> **EXERCISE PROMPT**: From the records below, please repeat exactly the line that has "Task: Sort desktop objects", the line that has "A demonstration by", and every line between them, and nothing else.

> **DATA FOR PROCESSING**:
+===+

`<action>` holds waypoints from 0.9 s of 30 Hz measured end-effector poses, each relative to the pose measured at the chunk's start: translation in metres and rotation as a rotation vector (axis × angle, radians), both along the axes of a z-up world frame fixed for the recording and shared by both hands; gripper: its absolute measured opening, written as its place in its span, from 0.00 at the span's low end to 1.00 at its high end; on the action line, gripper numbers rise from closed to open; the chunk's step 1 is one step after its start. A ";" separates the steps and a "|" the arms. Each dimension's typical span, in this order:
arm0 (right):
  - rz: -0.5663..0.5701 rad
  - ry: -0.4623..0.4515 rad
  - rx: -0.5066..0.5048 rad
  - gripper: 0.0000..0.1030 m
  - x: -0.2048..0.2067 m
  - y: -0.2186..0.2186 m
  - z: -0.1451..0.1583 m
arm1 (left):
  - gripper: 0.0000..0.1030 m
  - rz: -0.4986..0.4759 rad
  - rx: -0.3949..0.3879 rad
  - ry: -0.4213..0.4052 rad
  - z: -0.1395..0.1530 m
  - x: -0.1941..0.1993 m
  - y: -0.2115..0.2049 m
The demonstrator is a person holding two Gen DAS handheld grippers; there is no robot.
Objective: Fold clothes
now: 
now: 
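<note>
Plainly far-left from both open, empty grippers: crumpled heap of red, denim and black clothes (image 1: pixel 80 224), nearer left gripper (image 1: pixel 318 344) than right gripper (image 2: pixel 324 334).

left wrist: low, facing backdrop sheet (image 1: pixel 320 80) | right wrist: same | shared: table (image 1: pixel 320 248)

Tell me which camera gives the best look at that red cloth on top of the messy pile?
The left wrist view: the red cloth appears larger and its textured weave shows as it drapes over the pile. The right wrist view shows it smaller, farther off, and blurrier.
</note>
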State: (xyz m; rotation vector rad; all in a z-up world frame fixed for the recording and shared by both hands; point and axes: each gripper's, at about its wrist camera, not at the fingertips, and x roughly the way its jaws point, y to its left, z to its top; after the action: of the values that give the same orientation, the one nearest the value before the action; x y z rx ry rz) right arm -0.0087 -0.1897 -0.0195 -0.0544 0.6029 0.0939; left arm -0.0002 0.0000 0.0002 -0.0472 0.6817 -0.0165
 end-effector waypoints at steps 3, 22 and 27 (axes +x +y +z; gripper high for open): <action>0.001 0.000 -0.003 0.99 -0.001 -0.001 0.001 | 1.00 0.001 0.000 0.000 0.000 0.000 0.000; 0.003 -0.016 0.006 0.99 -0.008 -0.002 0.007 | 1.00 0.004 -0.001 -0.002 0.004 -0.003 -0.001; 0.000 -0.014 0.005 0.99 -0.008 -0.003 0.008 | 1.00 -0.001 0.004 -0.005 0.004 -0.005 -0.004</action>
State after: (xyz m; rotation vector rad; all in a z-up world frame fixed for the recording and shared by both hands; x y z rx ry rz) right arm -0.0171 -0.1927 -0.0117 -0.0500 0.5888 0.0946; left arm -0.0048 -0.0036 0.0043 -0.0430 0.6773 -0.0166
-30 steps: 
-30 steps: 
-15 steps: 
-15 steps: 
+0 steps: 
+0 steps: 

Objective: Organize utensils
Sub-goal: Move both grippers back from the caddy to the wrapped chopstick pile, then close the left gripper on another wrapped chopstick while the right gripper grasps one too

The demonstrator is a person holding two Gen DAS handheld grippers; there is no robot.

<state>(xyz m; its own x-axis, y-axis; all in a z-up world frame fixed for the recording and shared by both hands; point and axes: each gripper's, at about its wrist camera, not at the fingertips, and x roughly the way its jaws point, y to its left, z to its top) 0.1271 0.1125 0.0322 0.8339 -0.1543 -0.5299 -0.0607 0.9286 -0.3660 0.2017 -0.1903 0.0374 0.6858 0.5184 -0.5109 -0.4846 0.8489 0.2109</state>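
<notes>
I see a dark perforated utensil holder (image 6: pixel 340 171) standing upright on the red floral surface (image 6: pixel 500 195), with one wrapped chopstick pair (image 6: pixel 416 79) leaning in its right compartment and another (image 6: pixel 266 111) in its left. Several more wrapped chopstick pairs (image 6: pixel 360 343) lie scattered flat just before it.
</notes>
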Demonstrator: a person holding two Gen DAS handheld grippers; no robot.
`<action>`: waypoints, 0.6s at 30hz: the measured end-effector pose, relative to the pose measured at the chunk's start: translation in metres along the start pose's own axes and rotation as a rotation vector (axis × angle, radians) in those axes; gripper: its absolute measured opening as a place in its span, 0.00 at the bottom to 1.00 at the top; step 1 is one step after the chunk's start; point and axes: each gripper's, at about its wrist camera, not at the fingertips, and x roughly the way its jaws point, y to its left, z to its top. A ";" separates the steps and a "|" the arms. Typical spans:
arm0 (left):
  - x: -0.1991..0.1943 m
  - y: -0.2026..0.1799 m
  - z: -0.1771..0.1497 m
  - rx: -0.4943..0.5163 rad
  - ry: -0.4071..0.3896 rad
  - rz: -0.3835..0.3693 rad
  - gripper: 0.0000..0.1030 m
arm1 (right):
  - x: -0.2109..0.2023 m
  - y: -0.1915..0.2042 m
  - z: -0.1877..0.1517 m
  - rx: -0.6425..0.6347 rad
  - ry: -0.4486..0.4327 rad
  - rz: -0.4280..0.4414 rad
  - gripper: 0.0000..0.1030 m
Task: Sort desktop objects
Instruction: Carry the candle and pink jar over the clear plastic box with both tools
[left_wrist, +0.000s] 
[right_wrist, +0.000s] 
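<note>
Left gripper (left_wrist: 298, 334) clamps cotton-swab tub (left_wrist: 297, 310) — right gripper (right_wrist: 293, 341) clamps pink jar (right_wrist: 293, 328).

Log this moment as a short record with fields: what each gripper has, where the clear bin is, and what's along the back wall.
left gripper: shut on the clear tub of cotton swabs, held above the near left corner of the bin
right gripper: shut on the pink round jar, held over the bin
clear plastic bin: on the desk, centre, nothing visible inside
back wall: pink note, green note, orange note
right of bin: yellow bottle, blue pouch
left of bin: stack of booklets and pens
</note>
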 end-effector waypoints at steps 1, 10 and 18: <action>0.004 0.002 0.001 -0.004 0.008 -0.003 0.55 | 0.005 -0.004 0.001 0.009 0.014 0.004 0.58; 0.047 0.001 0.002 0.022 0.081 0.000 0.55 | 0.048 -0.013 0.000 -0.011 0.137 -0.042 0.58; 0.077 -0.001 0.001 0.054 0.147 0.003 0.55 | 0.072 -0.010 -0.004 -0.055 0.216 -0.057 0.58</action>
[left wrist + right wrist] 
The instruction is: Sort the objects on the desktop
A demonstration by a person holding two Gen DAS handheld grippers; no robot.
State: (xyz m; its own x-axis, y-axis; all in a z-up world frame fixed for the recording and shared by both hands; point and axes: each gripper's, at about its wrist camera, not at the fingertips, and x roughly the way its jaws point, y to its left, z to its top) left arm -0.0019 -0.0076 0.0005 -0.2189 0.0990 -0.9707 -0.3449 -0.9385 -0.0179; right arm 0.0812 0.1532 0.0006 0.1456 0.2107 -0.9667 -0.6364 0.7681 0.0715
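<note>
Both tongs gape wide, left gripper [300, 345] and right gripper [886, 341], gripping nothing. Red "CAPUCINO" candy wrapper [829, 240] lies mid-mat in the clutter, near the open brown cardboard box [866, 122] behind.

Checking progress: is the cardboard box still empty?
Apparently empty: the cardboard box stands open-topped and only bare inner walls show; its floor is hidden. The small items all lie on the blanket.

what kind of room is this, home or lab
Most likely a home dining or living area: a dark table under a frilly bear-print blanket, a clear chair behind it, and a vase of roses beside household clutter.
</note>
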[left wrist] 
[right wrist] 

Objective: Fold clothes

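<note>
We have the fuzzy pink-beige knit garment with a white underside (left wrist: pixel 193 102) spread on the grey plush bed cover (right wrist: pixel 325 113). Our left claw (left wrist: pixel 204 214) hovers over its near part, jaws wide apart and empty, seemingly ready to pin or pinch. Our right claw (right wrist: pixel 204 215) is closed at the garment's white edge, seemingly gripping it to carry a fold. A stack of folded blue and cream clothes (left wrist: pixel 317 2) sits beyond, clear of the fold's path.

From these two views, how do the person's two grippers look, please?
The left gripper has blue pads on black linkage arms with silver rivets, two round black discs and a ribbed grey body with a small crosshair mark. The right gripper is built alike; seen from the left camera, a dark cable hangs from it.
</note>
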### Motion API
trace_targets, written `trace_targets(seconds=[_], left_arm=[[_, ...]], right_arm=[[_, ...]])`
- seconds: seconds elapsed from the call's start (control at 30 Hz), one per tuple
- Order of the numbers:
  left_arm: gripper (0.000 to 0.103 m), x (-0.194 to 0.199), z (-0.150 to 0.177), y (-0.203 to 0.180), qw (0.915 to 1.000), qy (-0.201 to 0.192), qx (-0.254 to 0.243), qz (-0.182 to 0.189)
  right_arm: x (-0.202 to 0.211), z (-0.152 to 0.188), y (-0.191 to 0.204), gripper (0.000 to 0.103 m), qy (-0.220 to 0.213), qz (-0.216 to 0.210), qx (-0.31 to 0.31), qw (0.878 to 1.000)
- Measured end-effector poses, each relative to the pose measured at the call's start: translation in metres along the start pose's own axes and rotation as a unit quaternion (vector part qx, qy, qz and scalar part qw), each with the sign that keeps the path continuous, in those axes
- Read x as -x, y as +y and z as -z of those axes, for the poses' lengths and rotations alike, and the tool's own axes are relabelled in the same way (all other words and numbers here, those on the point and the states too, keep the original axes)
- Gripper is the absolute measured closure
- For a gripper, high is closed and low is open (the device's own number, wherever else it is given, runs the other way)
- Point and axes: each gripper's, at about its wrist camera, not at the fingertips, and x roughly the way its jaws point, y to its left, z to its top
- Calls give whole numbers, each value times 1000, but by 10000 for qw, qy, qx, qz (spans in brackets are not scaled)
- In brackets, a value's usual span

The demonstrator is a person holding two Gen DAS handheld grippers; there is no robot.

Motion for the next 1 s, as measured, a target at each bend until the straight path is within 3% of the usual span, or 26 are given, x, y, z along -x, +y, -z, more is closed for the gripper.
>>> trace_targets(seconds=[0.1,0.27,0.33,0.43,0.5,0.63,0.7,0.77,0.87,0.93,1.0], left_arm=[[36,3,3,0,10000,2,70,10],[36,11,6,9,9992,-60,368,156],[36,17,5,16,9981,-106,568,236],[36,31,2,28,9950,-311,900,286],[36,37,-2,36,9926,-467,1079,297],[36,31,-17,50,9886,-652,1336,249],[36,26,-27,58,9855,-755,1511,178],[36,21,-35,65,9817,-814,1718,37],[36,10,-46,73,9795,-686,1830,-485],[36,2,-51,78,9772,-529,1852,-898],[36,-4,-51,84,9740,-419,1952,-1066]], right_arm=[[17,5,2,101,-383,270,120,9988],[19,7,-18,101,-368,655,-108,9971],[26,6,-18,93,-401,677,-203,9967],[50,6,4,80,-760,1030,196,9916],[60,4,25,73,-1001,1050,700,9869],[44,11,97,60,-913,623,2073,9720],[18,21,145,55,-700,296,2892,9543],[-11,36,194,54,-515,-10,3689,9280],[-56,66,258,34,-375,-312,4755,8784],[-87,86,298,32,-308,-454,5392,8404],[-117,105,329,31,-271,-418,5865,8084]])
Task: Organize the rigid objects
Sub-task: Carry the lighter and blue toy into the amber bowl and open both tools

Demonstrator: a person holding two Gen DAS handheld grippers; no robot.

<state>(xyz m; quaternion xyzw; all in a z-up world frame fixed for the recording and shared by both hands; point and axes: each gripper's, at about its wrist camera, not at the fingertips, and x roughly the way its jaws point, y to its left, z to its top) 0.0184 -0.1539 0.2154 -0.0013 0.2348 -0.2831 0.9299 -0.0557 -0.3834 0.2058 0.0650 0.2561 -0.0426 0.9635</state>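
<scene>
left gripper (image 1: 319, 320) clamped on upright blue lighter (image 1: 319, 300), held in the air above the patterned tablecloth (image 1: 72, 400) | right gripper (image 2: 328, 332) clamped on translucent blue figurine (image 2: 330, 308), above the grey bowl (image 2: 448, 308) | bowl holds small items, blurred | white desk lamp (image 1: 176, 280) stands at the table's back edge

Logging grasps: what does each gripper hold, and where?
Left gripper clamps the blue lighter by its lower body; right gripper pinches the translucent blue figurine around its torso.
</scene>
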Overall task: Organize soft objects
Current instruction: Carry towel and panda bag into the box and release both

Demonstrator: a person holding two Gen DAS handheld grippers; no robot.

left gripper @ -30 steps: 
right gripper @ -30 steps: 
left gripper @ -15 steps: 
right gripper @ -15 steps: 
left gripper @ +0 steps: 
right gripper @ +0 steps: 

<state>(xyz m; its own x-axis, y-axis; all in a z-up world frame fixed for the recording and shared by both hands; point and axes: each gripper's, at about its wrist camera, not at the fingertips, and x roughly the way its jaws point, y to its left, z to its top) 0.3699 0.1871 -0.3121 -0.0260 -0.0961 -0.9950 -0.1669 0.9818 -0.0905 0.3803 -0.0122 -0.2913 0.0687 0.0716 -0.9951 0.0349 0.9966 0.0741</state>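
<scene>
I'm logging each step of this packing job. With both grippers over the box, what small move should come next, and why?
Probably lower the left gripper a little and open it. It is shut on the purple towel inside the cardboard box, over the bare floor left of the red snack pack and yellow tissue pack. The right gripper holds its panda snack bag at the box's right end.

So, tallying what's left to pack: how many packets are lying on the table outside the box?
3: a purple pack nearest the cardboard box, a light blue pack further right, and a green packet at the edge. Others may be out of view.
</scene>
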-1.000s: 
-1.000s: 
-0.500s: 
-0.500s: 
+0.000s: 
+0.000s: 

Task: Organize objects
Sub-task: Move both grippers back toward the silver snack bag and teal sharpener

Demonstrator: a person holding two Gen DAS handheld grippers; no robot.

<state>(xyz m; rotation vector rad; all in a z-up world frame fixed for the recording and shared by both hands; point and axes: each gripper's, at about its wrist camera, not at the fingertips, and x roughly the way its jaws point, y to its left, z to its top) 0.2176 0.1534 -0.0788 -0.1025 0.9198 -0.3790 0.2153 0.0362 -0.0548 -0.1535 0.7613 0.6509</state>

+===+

> **RESULT**:
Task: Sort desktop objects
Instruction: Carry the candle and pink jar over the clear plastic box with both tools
[left_wrist, +0.000s] 
[right_wrist, +0.000s] 
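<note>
Left gripper (left_wrist: 298, 334) clamps cotton-swab tub (left_wrist: 297, 310) — right gripper (right_wrist: 293, 341) clamps pink jar (right_wrist: 293, 328).

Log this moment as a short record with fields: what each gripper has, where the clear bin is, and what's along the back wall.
left gripper: shut on the clear tub of cotton swabs, held above the near left corner of the bin
right gripper: shut on the pink round jar, held over the bin
clear plastic bin: on the desk, centre, nothing visible inside
back wall: pink note, green note, orange note
right of bin: yellow bottle, blue pouch
left of bin: stack of booklets and pens
</note>
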 end-effector waypoints at steps 1, 10 and 18: <action>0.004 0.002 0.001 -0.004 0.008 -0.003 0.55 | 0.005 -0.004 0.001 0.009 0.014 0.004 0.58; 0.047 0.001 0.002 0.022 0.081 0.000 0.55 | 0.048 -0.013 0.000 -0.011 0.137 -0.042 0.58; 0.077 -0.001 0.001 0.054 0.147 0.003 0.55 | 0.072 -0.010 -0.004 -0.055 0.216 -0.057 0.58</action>
[left wrist + right wrist] 
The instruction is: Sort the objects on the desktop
A demonstration by a person holding two Gen DAS handheld grippers; no robot.

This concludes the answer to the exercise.